TASK TO CARRY OUT:
Write out all the data verbatim. Skip images.

RAW DATA:
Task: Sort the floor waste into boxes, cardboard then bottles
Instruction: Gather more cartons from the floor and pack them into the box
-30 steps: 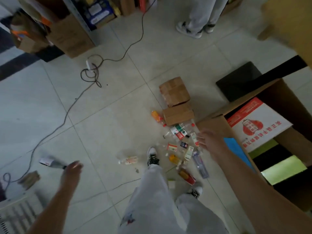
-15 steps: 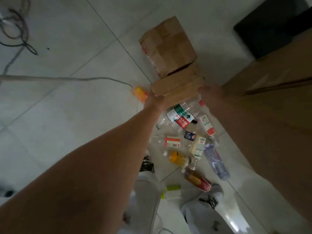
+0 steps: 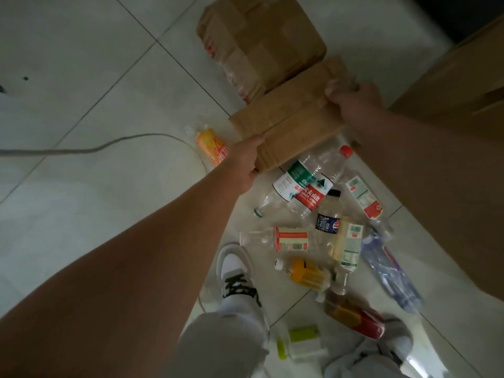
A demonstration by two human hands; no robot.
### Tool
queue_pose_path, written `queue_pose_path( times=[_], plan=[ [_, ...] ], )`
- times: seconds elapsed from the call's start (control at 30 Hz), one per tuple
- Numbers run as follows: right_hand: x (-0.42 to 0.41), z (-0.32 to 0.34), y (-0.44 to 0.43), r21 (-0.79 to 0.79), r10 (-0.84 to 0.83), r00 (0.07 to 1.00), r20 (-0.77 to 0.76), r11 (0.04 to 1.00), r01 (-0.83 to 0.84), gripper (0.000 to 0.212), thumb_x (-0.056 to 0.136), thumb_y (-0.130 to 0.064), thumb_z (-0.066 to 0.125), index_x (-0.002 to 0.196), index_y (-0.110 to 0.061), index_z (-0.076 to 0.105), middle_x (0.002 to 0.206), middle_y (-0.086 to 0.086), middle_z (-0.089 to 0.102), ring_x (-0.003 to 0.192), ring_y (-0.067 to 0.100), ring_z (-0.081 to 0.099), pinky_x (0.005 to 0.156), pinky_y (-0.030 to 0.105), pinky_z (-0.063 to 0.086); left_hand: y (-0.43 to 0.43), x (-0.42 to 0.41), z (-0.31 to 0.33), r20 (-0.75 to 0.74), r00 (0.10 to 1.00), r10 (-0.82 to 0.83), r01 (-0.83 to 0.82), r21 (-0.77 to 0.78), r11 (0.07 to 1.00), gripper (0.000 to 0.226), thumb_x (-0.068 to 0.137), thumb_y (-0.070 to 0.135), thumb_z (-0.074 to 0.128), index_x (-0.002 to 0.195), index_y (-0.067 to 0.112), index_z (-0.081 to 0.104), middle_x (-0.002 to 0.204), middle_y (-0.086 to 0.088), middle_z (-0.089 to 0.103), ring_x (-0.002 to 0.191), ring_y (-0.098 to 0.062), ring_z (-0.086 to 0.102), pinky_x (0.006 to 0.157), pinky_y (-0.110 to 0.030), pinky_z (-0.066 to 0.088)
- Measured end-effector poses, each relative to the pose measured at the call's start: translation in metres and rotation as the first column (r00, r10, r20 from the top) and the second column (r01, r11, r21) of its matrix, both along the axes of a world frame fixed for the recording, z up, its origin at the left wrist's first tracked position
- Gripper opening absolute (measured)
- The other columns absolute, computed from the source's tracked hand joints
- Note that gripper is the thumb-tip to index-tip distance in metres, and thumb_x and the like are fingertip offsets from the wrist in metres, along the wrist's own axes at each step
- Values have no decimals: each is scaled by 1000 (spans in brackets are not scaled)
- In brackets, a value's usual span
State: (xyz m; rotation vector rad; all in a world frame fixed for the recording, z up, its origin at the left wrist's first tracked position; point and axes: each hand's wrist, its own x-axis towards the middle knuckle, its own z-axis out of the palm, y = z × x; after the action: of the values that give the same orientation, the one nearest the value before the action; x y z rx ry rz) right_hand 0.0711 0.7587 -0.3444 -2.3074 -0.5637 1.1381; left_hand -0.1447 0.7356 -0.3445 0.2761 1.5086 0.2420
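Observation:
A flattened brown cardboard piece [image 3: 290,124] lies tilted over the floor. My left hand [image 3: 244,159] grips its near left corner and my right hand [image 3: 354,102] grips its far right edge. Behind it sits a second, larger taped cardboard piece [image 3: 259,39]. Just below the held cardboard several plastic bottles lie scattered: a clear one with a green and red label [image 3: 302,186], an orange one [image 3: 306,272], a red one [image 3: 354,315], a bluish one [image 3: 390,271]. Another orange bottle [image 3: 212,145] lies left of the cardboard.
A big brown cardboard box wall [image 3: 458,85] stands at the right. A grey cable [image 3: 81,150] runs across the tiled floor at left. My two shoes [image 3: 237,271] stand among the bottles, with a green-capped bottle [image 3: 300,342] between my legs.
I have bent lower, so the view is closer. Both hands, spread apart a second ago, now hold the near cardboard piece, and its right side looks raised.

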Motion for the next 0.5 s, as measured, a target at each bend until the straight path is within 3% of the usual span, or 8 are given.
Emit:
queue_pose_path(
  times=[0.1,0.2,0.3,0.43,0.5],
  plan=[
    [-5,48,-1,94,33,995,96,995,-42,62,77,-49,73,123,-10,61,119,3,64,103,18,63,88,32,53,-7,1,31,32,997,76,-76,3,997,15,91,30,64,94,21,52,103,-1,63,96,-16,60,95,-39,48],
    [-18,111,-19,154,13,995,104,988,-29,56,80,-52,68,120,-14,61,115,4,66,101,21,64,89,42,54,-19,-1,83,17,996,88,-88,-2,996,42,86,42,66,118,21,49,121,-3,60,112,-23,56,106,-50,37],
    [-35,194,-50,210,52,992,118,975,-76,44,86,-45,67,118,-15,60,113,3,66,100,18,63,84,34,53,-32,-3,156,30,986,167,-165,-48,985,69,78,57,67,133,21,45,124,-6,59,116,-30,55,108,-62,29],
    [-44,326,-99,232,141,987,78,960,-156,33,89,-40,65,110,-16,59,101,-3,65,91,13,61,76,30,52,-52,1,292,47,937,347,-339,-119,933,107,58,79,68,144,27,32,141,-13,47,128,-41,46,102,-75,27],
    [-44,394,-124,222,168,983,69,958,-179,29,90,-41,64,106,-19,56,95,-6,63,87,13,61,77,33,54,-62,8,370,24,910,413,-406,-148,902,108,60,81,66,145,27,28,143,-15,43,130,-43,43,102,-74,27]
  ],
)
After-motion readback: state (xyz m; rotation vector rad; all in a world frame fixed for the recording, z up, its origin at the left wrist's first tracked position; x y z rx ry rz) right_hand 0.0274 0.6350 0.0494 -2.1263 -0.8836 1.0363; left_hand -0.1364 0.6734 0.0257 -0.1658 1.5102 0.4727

ANSWER BELOW:
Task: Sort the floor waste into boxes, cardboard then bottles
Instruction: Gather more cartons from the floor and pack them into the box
-30 steps: 
-15 steps: 
+0 steps: 
A demonstration by two human hands; no robot.
### Tool
queue_pose_path, written `queue_pose_path( times=[_], plan=[ [_, ...] ], )`
- times: seconds elapsed from the call's start (control at 30 Hz), one per tuple
- Numbers run as follows: right_hand: x (-0.42 to 0.41), z (-0.32 to 0.34), y (-0.44 to 0.43), r21 (-0.79 to 0.79), r10 (-0.84 to 0.83), r00 (0.07 to 1.00), r20 (-0.77 to 0.76), r11 (0.04 to 1.00), r01 (-0.83 to 0.84), gripper (0.000 to 0.212), thumb_x (-0.056 to 0.136), thumb_y (-0.130 to 0.064), thumb_z (-0.066 to 0.125), index_x (-0.002 to 0.196), index_y (-0.110 to 0.061), index_z (-0.076 to 0.105), middle_x (0.002 to 0.206), middle_y (-0.086 to 0.086), middle_z (-0.089 to 0.102), ring_x (-0.003 to 0.192), ring_y (-0.067 to 0.100), ring_z (-0.081 to 0.099), pinky_x (0.005 to 0.156), pinky_y (-0.030 to 0.105), pinky_z (-0.063 to 0.086); left_hand: y (-0.43 to 0.43), x (-0.42 to 0.41), z (-0.31 to 0.33), r20 (-0.75 to 0.74), r00 (0.10 to 1.00), r10 (-0.82 to 0.83), r01 (-0.83 to 0.82), r21 (-0.77 to 0.78), r11 (0.07 to 1.00), gripper (0.000 to 0.226), thumb_x (-0.068 to 0.137), thumb_y (-0.070 to 0.135), thumb_z (-0.074 to 0.128), index_x (-0.002 to 0.195), index_y (-0.067 to 0.112), index_z (-0.081 to 0.104), middle_x (-0.002 to 0.204), middle_y (-0.086 to 0.088), middle_z (-0.089 to 0.103), ring_x (-0.002 to 0.191), ring_y (-0.098 to 0.062), ring_z (-0.086 to 0.102), pinky_x (0.006 to 0.157), pinky_y (-0.110 to 0.030), pinky_z (-0.066 to 0.088)
- Measured end-effector poses, each relative to the pose measured at the call's start: translation in metres and rotation as the first column (r00, r10, r20 from the top) and the second column (r01, r11, r21) of its matrix, both along the axes of a world frame fixed for the recording, z up, its origin at the left wrist's first tracked position
- Gripper opening absolute (measured)
- The other columns absolute, computed from the source's tracked hand joints
- Note that gripper is the thumb-tip to index-tip distance in metres, and thumb_x and the like are fingertip offsets from the wrist in metres, along the wrist's own axes at each step
- Values have no decimals: each is scaled by 1000 (spans in brackets are not scaled)
- In brackets, a value's usual span
State: (xyz m; rotation vector rad; all in a world frame fixed for the recording, z up, its origin at the left wrist's first tracked position; point and axes: each hand's wrist, its own x-axis towards the middle knuckle, its own z-axis out of the palm, y = z × x; after the action: of the values that give the same orientation, the one nearest the value before the action; x y z rx ry rz) right_hand 0.0711 0.7587 -0.3444 -2.3074 -0.5637 1.1381; left_hand -0.1447 0.7356 -0.3445 0.2761 1.5086 0.2420
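Observation:
A flattened brown cardboard piece [image 3: 290,124] lies tilted over the floor. My left hand [image 3: 244,159] grips its near left corner and my right hand [image 3: 354,102] grips its far right edge. Behind it sits a second, larger taped cardboard piece [image 3: 259,39]. Just below the held cardboard several plastic bottles lie scattered: a clear one with a green and red label [image 3: 302,186], an orange one [image 3: 306,272], a red one [image 3: 354,315], a bluish one [image 3: 390,271]. Another orange bottle [image 3: 212,145] lies left of the cardboard.
A big brown cardboard box wall [image 3: 458,85] stands at the right. A grey cable [image 3: 81,150] runs across the tiled floor at left. My two shoes [image 3: 237,271] stand among the bottles, with a green-capped bottle [image 3: 300,342] between my legs.
I have bent lower, so the view is closer. Both hands, spread apart a second ago, now hold the near cardboard piece, and its right side looks raised.
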
Motion for the next 0.5 s, as measured, a target at each bend until the straight path is within 3% of the usual span, or 8 are given.
Emit:
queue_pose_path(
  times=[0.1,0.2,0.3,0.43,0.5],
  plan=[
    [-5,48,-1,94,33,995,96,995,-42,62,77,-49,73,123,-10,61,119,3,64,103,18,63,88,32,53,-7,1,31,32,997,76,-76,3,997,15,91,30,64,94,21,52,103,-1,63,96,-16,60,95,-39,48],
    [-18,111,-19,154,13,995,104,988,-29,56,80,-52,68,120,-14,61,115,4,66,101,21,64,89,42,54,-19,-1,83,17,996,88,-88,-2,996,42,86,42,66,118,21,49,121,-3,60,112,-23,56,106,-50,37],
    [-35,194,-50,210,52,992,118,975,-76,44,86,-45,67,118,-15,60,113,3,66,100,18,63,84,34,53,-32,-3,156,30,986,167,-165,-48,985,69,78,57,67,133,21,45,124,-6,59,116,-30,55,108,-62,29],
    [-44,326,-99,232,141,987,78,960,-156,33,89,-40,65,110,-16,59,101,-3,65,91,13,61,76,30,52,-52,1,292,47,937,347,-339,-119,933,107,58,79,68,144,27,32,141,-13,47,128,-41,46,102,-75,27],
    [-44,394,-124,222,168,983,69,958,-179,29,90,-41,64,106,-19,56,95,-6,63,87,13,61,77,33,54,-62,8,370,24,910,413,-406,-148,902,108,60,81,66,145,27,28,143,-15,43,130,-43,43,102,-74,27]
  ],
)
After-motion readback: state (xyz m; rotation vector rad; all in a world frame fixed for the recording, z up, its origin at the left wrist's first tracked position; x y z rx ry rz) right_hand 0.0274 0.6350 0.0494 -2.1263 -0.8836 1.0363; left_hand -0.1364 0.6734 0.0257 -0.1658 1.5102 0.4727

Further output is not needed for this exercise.